__WORK INSTRUCTION__
Locate the line that contains "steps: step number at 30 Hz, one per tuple" in the entries below, then repeat it and every following line through the line that contains "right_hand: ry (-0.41", exactly, and no others.

····················

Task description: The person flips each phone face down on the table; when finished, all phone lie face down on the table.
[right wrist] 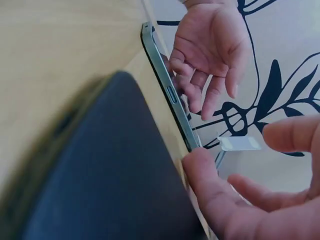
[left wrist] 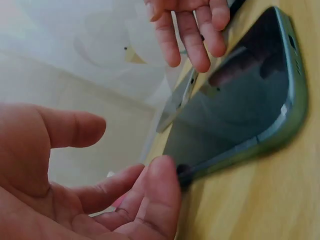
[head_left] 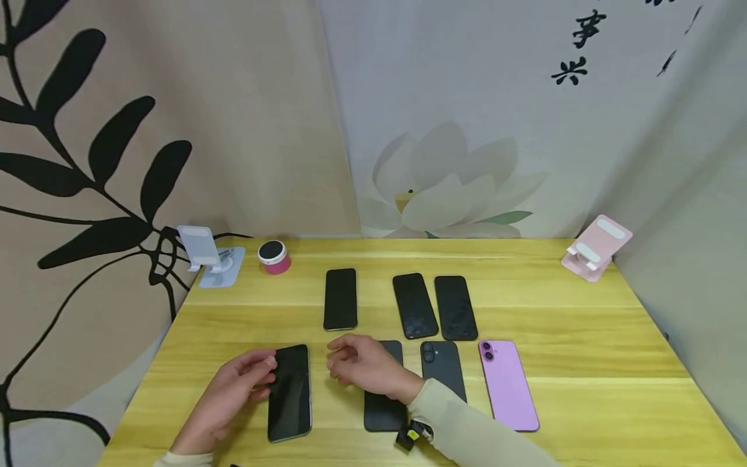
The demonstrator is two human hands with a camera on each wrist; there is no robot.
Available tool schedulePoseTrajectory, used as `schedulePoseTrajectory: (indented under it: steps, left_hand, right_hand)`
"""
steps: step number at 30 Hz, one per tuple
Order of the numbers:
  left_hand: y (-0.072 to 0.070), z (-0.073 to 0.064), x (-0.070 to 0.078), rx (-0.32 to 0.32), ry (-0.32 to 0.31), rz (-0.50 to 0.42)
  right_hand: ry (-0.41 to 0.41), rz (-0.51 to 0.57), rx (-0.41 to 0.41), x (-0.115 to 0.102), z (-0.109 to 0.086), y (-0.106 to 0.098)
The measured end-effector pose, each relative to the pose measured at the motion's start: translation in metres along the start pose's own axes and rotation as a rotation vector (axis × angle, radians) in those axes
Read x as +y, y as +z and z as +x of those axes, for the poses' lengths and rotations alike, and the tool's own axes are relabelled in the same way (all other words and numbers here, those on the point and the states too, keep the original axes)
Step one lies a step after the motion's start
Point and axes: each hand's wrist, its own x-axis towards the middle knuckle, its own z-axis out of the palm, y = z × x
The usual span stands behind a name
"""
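Observation:
A dark-screened smartphone [head_left: 290,392] lies face up at the front left of the wooden table. My left hand [head_left: 233,392] is at its left side, fingertips right at the edge and thumb raised off it in the left wrist view. To the phone's right, my right hand [head_left: 367,363] hovers with loosely bent fingers and nothing between them. Under that hand and wrist lies a dark phone [head_left: 384,415], partly covered; its matte dark surface [right wrist: 115,175] fills the lower left of the right wrist view. The green metal side [left wrist: 295,90] of the left phone shows in the left wrist view.
Right of my hands lie a dark grey phone [head_left: 445,366], camera up, and a purple phone [head_left: 509,389]. Behind are three black-screened phones [head_left: 340,298]. A pale phone stand [head_left: 218,266], a pink jar [head_left: 274,257] and a pink stand [head_left: 598,246] stand along the back.

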Motion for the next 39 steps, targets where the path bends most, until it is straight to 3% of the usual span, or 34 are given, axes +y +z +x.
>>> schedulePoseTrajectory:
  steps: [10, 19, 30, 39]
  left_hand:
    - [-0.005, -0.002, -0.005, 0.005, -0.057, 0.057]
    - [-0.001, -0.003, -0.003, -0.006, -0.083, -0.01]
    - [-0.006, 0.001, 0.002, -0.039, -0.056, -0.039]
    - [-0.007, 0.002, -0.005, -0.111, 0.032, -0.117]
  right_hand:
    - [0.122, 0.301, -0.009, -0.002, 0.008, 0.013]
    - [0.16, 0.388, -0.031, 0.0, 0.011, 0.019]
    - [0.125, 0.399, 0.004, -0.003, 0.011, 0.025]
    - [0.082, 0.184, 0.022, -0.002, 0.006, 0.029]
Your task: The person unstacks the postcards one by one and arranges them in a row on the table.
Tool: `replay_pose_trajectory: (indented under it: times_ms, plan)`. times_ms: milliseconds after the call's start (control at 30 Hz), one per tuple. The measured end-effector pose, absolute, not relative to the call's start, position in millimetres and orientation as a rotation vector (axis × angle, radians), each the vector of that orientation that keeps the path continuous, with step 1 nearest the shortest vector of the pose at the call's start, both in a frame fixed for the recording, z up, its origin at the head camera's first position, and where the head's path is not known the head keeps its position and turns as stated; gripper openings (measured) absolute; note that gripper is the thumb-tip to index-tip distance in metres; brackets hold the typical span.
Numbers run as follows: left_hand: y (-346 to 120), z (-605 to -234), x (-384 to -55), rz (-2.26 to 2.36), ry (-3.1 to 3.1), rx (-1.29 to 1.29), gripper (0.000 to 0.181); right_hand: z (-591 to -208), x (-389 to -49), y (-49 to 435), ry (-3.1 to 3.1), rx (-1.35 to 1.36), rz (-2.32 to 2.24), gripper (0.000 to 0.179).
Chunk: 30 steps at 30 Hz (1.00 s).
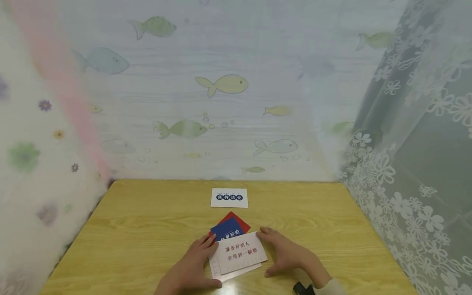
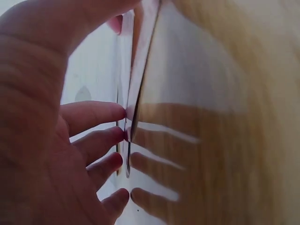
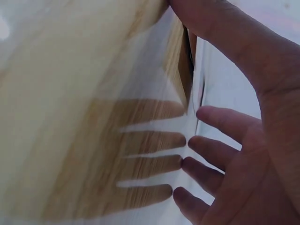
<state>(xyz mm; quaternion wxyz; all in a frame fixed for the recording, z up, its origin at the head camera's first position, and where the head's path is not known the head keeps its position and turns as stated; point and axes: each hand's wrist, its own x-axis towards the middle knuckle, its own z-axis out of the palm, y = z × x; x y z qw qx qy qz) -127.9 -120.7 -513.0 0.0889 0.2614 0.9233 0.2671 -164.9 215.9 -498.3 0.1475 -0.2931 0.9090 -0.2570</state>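
Observation:
In the head view a small pile of cards lies near the front of the table. On top is a white card (image 1: pixel 243 262) with red characters, tilted slightly. Beneath it show another pale card (image 1: pixel 215 271), a blue card (image 1: pixel 225 230) with white characters, and a red card (image 1: pixel 240 222). My left hand (image 1: pixel 191 264) is at the pile's left side, its extended fingers touching the card edges (image 2: pixel 136 79). My right hand (image 1: pixel 287 252) curves loosely by the right side, index finger at the top card's corner; its other fingers (image 3: pixel 206 150) rest on the tabletop.
Behind the pile a separate white card (image 1: pixel 229 203) with blue circles lies flat on the wooden table (image 1: pixel 155 221). A fish-patterned cloth (image 1: pixel 228 143) hangs along the back edge. Lace curtain (image 1: pixel 413 213) borders the right side, and a flowered cloth (image 1: pixel 48 164) the left.

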Motion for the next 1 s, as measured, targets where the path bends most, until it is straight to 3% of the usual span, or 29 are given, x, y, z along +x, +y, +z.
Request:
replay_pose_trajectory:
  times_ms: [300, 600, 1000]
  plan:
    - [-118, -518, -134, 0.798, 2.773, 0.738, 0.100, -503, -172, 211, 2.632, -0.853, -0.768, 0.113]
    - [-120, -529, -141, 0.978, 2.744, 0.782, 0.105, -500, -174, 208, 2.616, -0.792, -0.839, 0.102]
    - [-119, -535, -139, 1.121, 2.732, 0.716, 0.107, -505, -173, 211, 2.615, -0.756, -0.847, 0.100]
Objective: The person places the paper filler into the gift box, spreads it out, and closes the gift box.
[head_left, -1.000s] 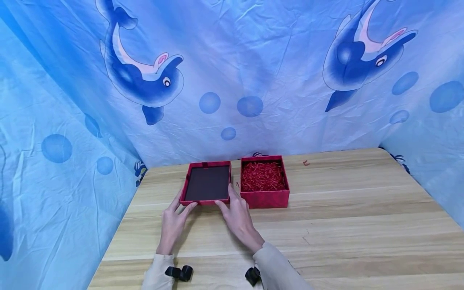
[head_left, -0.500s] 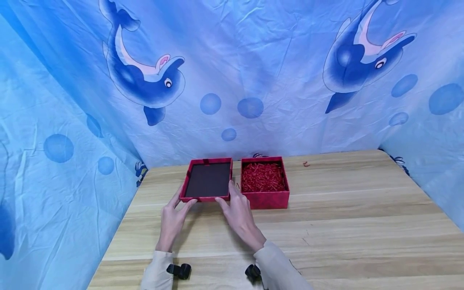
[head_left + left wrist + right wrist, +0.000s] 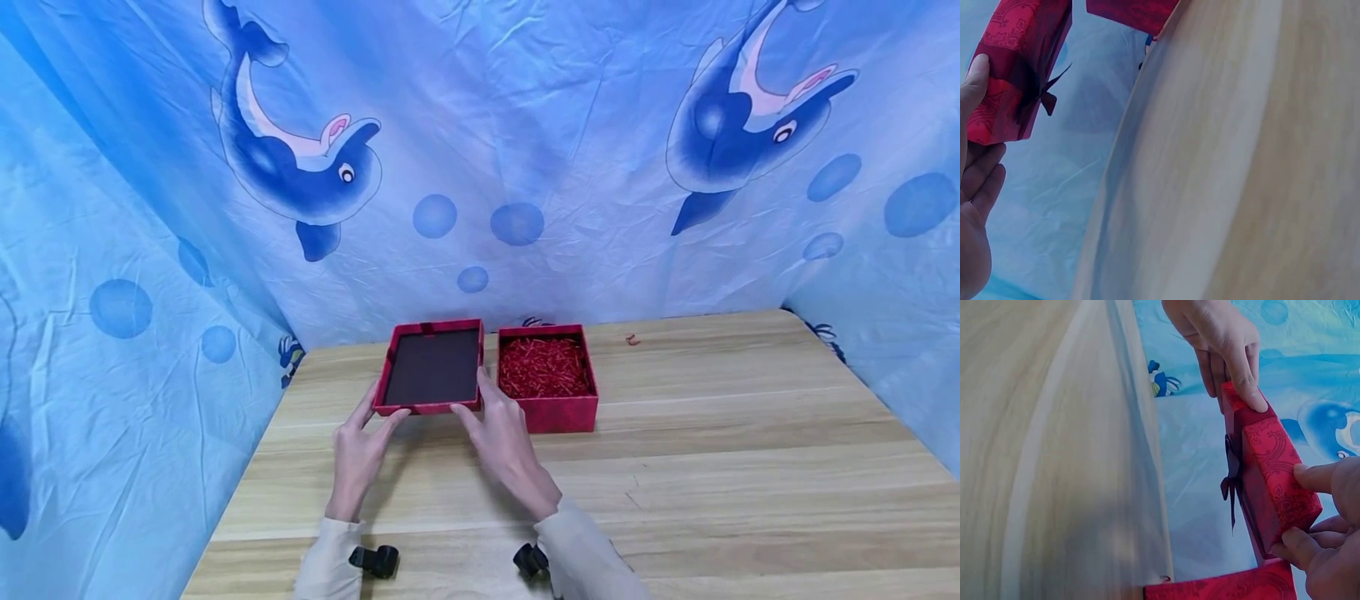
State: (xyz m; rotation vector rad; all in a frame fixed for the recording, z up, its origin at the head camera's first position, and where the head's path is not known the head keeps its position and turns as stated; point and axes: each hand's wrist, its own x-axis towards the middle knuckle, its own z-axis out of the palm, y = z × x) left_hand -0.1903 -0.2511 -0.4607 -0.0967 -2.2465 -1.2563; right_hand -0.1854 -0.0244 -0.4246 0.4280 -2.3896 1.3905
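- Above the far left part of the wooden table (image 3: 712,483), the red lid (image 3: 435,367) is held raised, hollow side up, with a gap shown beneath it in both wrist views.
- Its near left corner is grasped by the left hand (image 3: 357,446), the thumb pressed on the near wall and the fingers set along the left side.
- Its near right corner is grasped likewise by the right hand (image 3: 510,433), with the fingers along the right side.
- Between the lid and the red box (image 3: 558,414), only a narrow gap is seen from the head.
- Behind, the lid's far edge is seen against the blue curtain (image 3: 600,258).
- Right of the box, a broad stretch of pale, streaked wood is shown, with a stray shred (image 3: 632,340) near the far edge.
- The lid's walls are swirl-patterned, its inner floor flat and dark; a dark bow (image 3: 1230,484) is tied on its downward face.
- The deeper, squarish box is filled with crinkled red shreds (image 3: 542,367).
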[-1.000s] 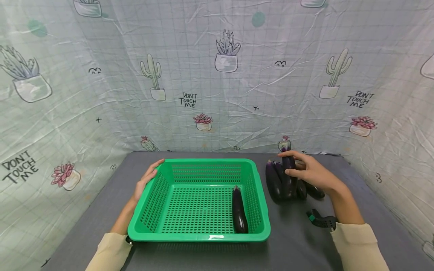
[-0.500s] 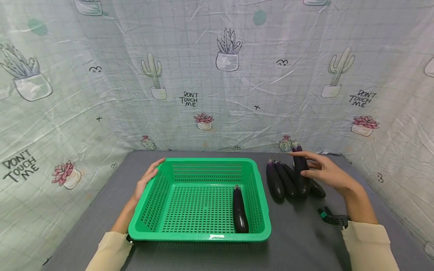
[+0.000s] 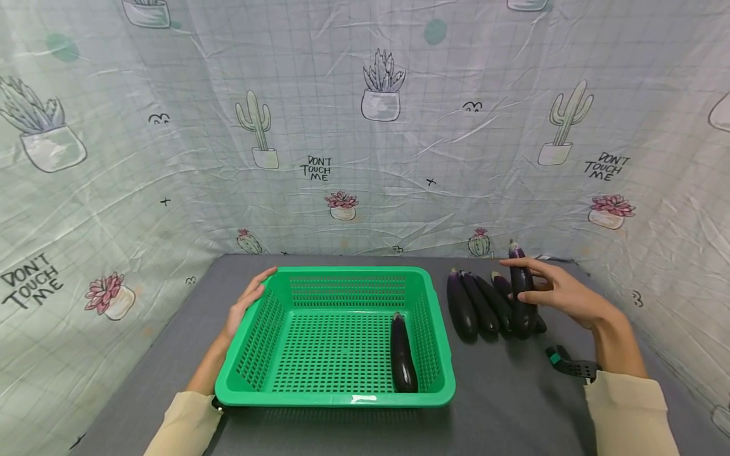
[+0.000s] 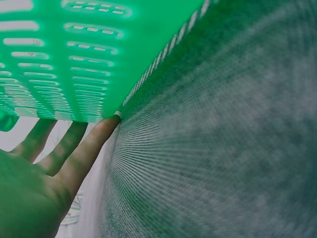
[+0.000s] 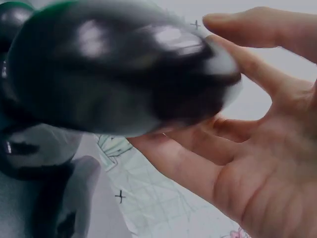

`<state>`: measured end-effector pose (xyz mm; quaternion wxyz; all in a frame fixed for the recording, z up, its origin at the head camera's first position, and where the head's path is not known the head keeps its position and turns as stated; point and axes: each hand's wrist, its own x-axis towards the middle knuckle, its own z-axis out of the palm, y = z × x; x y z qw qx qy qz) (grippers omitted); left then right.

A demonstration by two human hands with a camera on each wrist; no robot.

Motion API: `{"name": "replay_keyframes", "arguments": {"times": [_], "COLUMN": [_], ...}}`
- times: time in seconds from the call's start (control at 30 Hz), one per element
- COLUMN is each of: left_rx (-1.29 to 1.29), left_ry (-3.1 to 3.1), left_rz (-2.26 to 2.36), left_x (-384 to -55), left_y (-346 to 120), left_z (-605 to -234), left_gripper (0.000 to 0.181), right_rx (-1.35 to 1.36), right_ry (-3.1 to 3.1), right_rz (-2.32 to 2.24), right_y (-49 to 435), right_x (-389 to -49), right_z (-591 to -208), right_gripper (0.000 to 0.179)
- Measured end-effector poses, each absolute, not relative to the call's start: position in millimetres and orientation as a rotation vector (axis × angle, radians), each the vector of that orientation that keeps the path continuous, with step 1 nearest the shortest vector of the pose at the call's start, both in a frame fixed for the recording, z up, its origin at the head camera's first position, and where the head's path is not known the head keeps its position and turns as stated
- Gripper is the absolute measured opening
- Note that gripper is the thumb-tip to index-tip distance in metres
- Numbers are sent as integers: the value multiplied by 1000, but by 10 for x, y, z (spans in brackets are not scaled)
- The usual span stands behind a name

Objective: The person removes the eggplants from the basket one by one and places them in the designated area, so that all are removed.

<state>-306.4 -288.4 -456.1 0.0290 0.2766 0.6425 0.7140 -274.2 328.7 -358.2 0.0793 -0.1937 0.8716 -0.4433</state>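
Note:
My right hand (image 3: 561,292) holds a long dark purple eggplant (image 3: 523,310) between thumb and fingers. Its stem end points up and away, over the right part of a row of eggplants (image 3: 463,309) on the table. In the right wrist view, that eggplant (image 5: 114,69) fills the upper left, with the fingers (image 5: 183,163) along its side. My left hand (image 3: 242,307) rests against the left side of a green plastic basket (image 3: 336,398). The left wrist view shows its straight fingers (image 4: 81,156) touching the basket's outer wall (image 4: 84,64). One eggplant (image 3: 402,358) lies inside, along the right wall.
The basket stands on a grey tabletop (image 3: 485,405), left of the eggplant row. Behind and at the sides hangs a pale curtain (image 3: 365,145) printed with potted cacti. A black strap (image 3: 570,366) sits at the right wrist.
My right hand has moved to the right with the eggplant it holds, uncovering more of the row to its left. My left hand and the basket have stayed in place.

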Motion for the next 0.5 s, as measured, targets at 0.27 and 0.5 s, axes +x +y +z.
{"name": "replay_keyframes", "arguments": {"times": [0.27, 0.5], "left_rx": [855, 870], "left_ry": [1920, 1991], "left_rz": [2215, 2192], "left_x": [-3068, -3062], "left_y": [-2902, -2894], "left_z": [-4570, -4561], "left_gripper": [54, 54], "right_rx": [-619, -534], "right_ry": [2607, 2678], "right_rz": [-1292, -1279], "right_y": [3406, 3477], "right_x": [-2742, -2751], "right_z": [-3628, -3643], "right_gripper": [71, 64]}}
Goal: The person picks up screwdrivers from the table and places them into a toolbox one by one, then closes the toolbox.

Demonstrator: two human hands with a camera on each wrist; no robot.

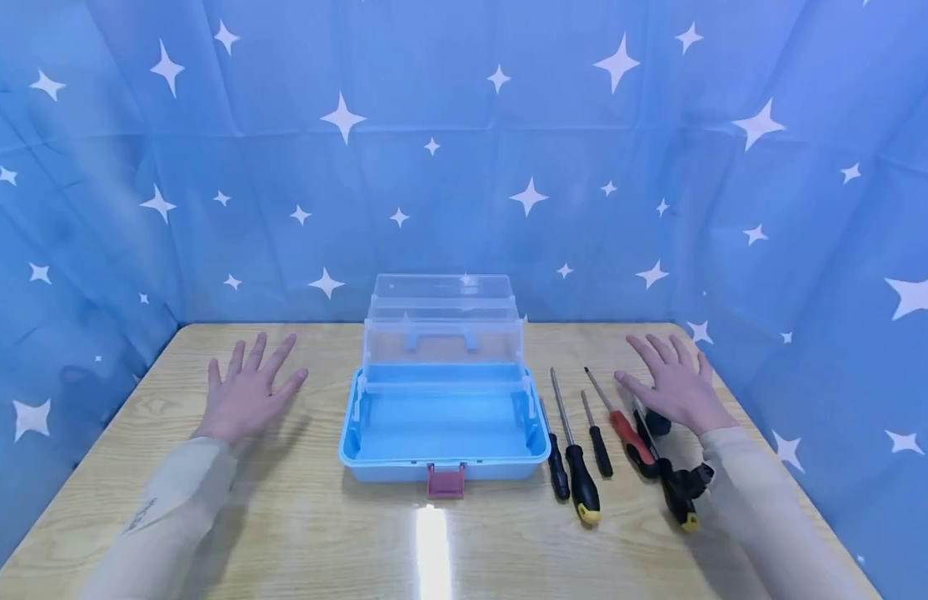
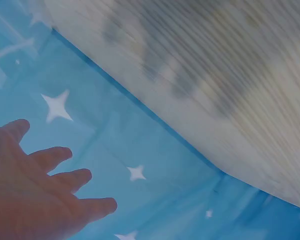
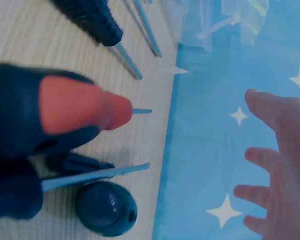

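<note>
My left hand (image 1: 244,393) is spread over the left part of the table, its fingers straight and holding nothing; its shadow falls on the wood. On the other side my right hand (image 1: 677,387) is spread too, over the far ends of several screwdrivers. Nearest to it are a red and black screwdriver (image 1: 631,442) and a black one with a yellow end (image 1: 676,492). Between the hands stands a light blue toolbox (image 1: 441,425), its clear lid (image 1: 443,333) raised and its inside bare. In the right wrist view, the red handle (image 3: 75,105) looms large below the right hand (image 3: 285,165).
Beside the box lie a long black and yellow screwdriver (image 1: 581,483), a short black screwdriver (image 1: 601,450) and another black one (image 1: 557,471). Black rounded items (image 1: 692,481) sit near the right sleeve. A blue star-printed curtain (image 1: 449,167) hangs behind the table (image 1: 321,542).
</note>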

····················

__WRITTEN REPLY__
steps: step number at 30 Hz, one per tuple
Order of the numbers:
  left_hand: y (-0.072 to 0.070), z (-0.073 to 0.064), x (-0.070 to 0.078), rx (-0.32 to 0.32), ry (-0.32 to 0.31), rz (-0.50 to 0.42)
  right_hand: ry (-0.41 to 0.41), rz (-0.51 to 0.57), rx (-0.41 to 0.41), x (-0.115 to 0.102), z (-0.109 to 0.086), y (-0.106 to 0.098)

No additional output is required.